Added 8:45p 23Mar: Sarah Constantin, MetaMed VP of research, replies to this post at Marginal Revolution (!):
Investigating your condition in depth, in the context of your entire medical history, genetic data, and personal priorities, may well turn up opportunities to do better than the standardized medical guidelines which at best maximize average health outcomes. That’s basically MetaMed’s raison d’etre. … Fundamentally the thing we claim to be able to do is give you finer-grained information than your doctor will. …
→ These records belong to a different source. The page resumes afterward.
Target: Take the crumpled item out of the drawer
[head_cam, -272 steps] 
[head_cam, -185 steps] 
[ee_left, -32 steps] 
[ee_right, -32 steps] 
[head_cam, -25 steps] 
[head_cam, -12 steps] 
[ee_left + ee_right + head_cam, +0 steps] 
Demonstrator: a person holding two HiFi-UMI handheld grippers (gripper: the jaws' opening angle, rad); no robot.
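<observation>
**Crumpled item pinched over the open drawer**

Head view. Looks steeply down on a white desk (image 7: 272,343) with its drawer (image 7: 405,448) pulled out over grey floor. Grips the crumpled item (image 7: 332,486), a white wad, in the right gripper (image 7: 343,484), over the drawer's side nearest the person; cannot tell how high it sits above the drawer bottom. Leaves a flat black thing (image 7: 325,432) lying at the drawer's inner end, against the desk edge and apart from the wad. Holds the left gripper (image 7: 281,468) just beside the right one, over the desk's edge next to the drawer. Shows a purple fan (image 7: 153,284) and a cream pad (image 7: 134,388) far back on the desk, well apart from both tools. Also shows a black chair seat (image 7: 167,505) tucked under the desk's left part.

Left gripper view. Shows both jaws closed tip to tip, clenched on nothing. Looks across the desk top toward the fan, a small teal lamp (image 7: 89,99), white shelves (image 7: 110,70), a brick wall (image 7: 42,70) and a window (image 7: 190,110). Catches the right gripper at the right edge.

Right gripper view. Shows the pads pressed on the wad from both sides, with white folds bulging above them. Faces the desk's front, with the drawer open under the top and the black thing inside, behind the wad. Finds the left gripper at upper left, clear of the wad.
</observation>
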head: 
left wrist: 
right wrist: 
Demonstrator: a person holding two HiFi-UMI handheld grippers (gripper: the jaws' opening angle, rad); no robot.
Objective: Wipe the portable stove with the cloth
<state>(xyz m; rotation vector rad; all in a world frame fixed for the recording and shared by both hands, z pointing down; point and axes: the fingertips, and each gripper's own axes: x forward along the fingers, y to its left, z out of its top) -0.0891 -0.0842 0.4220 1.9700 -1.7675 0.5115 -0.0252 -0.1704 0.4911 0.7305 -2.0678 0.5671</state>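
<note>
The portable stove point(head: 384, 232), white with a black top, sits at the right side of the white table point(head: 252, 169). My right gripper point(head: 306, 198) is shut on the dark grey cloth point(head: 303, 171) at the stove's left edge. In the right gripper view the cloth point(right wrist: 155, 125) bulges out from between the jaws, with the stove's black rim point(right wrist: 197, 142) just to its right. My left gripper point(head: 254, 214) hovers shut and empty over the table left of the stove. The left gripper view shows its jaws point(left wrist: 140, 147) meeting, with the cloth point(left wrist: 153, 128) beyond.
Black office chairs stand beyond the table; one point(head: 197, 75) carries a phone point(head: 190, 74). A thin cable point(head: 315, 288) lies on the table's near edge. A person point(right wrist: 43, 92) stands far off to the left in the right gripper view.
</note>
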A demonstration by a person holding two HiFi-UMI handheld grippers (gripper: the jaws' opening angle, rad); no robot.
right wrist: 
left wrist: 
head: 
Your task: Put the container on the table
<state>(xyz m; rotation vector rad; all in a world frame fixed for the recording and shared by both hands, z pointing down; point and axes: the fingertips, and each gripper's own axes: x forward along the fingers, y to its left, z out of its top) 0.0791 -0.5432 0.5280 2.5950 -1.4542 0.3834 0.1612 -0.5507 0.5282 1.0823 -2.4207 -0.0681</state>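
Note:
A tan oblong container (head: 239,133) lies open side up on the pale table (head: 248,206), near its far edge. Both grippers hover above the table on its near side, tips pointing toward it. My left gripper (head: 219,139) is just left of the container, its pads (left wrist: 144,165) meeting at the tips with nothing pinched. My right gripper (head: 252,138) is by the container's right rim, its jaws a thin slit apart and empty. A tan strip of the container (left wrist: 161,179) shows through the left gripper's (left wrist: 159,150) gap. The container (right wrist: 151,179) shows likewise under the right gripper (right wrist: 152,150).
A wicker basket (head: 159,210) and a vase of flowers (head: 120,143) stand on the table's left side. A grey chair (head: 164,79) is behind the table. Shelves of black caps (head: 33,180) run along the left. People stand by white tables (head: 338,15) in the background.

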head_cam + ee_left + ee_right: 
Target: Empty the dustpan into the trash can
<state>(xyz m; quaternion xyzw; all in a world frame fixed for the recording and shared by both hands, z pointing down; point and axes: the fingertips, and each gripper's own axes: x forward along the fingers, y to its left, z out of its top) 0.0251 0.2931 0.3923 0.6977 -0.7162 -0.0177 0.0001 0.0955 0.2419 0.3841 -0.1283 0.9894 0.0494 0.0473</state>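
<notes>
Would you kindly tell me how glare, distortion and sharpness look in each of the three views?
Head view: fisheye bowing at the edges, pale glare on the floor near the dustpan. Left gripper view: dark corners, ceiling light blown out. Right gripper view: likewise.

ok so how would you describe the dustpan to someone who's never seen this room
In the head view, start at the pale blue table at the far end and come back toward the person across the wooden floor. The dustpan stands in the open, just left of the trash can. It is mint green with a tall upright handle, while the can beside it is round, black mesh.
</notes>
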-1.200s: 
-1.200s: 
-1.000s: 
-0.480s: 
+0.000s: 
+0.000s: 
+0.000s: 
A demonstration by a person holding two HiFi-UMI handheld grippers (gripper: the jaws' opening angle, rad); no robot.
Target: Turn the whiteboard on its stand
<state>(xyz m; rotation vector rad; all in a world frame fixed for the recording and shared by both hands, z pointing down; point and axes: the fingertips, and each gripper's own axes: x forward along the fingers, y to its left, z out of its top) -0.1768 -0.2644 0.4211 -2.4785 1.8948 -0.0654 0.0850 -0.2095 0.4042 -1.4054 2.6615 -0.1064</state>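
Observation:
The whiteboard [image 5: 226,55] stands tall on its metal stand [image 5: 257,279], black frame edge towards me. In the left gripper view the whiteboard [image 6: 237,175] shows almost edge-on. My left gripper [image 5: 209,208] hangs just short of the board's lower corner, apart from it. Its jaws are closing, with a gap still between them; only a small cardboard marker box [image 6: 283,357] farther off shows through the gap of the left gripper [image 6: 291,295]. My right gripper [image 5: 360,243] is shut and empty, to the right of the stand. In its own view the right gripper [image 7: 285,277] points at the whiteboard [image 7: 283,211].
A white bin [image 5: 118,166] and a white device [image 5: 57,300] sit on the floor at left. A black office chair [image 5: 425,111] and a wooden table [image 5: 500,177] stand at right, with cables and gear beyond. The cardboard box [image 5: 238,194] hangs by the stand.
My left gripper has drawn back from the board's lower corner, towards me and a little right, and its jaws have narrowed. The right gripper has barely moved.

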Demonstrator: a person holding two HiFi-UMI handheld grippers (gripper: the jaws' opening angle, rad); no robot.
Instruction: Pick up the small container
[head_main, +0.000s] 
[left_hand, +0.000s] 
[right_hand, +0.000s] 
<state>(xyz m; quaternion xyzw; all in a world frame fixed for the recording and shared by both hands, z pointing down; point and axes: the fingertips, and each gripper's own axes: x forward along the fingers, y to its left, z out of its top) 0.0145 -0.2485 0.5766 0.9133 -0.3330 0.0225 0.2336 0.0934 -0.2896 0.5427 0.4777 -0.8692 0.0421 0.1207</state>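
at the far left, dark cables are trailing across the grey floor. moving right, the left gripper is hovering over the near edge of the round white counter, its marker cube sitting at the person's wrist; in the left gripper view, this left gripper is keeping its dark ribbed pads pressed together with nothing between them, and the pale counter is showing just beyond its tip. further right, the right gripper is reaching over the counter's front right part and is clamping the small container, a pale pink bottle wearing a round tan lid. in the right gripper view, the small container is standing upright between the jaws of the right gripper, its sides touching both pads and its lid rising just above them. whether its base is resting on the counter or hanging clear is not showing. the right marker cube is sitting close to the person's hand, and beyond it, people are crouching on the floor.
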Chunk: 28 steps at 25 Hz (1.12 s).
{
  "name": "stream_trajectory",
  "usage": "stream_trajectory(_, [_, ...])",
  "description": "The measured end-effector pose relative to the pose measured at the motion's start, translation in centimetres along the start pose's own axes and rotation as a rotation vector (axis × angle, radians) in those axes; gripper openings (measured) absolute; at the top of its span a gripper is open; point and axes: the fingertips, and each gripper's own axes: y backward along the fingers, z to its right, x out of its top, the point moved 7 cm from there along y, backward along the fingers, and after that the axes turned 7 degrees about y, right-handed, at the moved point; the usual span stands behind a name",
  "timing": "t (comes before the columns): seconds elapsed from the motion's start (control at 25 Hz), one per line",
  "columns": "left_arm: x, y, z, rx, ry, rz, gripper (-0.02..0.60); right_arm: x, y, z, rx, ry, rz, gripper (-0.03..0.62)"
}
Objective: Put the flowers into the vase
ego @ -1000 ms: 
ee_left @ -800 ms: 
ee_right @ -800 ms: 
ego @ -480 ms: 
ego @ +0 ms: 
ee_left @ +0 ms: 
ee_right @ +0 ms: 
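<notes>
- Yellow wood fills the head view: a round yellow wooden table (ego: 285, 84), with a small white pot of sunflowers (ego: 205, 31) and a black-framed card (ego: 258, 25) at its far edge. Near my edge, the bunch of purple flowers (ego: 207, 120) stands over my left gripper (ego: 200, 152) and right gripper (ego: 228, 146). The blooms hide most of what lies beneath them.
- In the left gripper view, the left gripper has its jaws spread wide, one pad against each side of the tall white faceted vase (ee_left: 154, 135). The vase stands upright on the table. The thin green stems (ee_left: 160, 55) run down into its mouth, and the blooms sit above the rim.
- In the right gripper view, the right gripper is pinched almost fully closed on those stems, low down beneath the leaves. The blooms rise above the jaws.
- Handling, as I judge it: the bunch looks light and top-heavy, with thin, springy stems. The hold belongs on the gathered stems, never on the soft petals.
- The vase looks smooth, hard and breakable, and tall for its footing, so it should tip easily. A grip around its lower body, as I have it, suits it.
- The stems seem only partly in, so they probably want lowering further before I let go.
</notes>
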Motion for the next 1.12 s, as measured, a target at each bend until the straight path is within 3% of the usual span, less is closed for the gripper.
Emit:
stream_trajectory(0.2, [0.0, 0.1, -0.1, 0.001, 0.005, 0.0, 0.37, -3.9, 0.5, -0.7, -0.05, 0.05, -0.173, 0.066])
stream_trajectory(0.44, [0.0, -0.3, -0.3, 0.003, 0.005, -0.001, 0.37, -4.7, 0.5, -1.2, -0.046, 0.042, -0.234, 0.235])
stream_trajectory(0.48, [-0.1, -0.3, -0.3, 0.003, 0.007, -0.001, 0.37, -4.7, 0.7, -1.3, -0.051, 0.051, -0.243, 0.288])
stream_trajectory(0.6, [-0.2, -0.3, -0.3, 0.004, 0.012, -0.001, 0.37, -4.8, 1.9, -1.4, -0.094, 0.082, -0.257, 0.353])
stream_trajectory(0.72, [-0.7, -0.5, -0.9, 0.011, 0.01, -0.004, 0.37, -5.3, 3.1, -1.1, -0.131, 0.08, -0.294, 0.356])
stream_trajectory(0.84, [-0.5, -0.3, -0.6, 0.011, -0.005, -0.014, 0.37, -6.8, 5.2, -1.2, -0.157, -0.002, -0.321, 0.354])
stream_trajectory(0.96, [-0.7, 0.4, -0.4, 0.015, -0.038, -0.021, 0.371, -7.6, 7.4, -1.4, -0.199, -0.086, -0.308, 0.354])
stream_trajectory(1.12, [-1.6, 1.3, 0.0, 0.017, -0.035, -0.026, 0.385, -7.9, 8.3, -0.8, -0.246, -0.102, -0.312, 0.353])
Robin Hanson seems to be implying that MetaMed is claiming to be useful only because we’re members of the “rationalist community.” This isn’t true. We think we’re useful because we give our clients personalized attention, because we’re more statistically literate than most doctors, because we don’t have some of the misaligned incentives that the medical profession does (e.g. we don’t have an incentive to talk up the benefits of procedures/drugs that are reimbursable by insurance), because we have a variety of experts and specialists on our team, etc. (more)
I was asking why pick MetaMed over ordinary medical specialists. I expect most doctors will disagree strongly with the claims that they don’t give patients personalized attention, only improve average health outcomes, and don’t offer the finest-grain advice available. But they could be wrong, and it would be great if MetaMed could show that somehow. On misaligned incentives, a reason to ask a different ordinary doctor for a second opinion is exactly that they can know they won’t get paid for any treatments they recommend.
Doctors spend yearsbeing trained and educated in their respective fields. However, doctors do makemistakes so it is in the best interest of patients to get a second opinion. Iused https://secondopinions.com when I felt an MRI I had done wasmisdiagnosed. SecondOpinions.com provided me with a second opinion that turnedout to be detailed and accurate. I would have had several health problems if Ihad not chosen to use SecondOpinions.com services. They also gave me a couponcode to share “jy15" to take 15% off your entire order which should stillwork. I recommend getting a secondopinion because it can potentially save your life.
I didn't initially notice that these guys compare CAT scans to Hiroshima survivors:
One million children every year have had unnecessary CT scans, which risks exposing them to radiation levels up to those experienced by survivors of Hiroshima and Nagasaki. [xlv]
http://lesswrong.com/r/disc...
Rest of their "Vital facts and statistics" likewise consists of misinterpretations, chinese whispers game of citation chains, miscitations, misleading numbers (98 000 instead of "about 100 000"), and the like.